§ **Problem details**
Please repeat the listing below exactly, but do not include its pictures.

═══ Information provided

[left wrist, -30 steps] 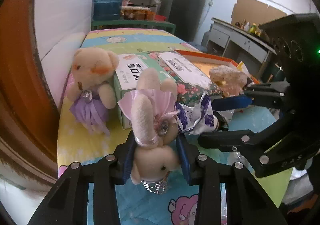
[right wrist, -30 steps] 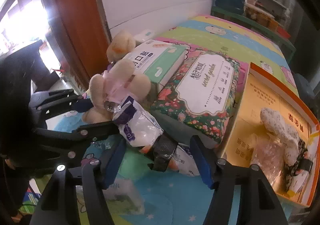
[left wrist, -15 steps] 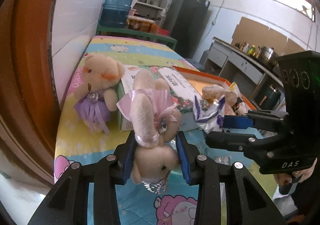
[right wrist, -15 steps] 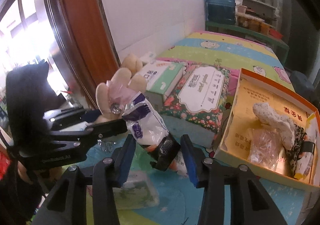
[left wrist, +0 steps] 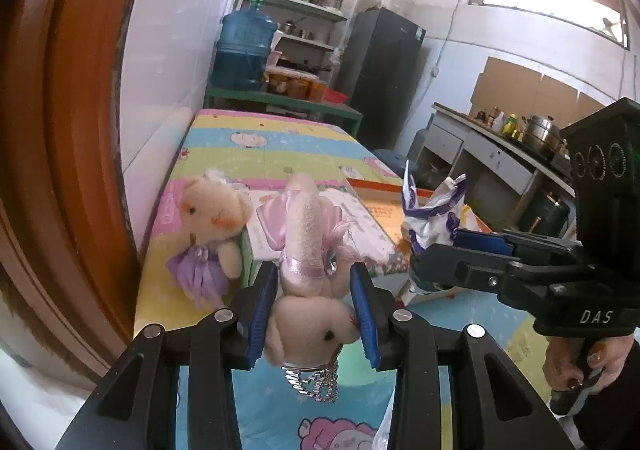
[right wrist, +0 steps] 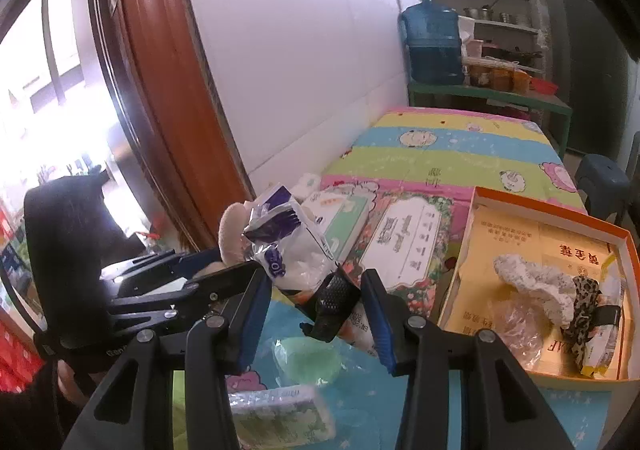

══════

§ **Your response**
[left wrist, -30 steps] 
[right wrist, -30 steps] 
[left wrist, -15 steps] 
[right wrist, -15 steps] 
[left wrist, +0 steps] 
[right wrist, +0 steps] 

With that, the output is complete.